### YOUR ASSIGNMENT
Among the records that follow, find each line holding the word "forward" and copy it.

[Records excerpted from a collection]

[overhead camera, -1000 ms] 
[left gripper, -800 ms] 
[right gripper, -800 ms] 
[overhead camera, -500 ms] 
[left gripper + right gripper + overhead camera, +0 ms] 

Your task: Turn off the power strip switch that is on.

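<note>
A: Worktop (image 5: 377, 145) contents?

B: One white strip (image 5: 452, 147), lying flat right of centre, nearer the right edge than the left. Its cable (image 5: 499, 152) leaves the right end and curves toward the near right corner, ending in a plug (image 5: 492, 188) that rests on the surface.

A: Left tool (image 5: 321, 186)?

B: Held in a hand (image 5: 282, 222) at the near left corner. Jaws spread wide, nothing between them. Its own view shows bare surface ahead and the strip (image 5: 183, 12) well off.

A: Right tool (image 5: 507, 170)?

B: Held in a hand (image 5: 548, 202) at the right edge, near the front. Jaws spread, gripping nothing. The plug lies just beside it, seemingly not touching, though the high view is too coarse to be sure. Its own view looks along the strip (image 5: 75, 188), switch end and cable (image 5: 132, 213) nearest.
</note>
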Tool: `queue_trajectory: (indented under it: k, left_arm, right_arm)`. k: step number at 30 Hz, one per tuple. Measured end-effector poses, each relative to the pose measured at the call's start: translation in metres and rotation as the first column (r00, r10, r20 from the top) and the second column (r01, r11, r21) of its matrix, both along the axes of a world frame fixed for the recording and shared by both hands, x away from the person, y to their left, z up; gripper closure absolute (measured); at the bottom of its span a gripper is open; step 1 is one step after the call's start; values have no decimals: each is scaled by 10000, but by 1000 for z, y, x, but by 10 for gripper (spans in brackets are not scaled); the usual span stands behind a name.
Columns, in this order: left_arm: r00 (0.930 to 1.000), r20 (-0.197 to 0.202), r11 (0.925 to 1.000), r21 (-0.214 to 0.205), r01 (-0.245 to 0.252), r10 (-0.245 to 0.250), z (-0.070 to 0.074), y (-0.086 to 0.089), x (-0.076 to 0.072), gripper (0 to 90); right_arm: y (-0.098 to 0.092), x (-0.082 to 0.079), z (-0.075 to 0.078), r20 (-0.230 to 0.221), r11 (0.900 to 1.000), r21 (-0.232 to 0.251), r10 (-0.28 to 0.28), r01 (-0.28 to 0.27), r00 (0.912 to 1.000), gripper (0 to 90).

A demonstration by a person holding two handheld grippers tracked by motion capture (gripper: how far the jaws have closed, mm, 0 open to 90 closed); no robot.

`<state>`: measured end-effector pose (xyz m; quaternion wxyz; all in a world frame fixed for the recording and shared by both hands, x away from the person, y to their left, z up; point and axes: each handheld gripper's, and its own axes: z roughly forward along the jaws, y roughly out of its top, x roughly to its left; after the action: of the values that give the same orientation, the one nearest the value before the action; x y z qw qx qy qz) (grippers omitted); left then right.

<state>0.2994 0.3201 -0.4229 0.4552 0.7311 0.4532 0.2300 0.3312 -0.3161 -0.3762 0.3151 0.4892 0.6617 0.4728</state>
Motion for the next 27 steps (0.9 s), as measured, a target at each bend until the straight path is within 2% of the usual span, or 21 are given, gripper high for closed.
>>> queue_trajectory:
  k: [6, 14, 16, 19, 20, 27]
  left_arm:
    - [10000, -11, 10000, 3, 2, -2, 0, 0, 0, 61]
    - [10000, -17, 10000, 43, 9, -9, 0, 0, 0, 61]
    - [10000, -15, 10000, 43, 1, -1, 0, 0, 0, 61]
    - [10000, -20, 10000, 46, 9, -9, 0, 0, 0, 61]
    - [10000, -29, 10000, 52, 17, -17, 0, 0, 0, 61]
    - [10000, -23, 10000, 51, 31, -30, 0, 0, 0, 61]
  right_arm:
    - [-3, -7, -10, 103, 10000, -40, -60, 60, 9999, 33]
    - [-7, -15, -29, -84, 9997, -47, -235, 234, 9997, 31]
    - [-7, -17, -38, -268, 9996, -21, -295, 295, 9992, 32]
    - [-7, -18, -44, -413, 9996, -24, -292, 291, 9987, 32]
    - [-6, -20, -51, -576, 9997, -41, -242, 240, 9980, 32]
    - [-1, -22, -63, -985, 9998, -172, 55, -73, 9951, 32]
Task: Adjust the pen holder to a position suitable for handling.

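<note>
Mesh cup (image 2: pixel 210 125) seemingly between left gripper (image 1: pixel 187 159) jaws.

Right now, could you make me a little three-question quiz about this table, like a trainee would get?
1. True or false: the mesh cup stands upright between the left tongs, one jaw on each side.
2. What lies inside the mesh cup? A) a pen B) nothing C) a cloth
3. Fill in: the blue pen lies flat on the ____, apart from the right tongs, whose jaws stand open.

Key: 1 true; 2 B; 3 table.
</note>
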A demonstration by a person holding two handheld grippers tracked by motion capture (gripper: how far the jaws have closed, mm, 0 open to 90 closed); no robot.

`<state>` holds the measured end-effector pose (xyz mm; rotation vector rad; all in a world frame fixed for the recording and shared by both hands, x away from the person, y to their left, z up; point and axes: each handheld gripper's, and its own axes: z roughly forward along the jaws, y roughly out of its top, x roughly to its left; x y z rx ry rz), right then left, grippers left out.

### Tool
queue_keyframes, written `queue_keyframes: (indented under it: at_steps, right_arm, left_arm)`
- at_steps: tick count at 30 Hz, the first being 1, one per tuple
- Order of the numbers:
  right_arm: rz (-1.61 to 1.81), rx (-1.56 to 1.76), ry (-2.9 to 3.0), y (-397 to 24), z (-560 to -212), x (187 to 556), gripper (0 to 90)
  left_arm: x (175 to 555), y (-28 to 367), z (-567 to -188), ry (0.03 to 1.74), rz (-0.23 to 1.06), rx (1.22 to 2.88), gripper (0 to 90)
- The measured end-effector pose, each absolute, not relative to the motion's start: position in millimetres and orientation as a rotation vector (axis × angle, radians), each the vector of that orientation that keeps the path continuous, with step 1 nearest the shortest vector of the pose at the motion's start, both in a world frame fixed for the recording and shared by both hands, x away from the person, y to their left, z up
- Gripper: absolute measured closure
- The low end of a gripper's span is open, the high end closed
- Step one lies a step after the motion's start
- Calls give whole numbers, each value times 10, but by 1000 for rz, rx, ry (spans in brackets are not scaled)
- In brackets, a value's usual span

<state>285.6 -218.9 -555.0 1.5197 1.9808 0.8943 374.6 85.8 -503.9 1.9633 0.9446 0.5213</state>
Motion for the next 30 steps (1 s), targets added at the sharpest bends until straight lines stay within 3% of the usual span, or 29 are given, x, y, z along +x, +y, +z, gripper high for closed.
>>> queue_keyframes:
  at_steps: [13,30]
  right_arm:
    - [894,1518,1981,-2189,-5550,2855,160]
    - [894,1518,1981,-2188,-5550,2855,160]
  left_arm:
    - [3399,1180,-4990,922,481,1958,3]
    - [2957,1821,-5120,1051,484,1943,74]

### ANSWER
`<state>`: measured end-effector pose (xyz m; quaternion wxyz; all in a world frame fixed for the recording and shared by both hands, x away from the person, y to their left, z up; point and axes: each handheld gripper's, and its own axes: z roughly forward along the jaws, y roughly out of its top, x roughly to its left; after the action: of the values that give the same orientation, the one nearest the value before the action; x y z qw qx qy qz) (grippers omitted); left then right.
`<state>` holds the measured end-effector pose (xyz mm; rotation vector rad; all in a world frame fixed for the recording and shared by both hands, x away from the person, y to their left, z up; point and axes: each handheld gripper's, and its own axes: z roughly forward along the jaws, y roughly out of its top, x roughly to its left; x y z rx ry rz), right then left, grippers left out.

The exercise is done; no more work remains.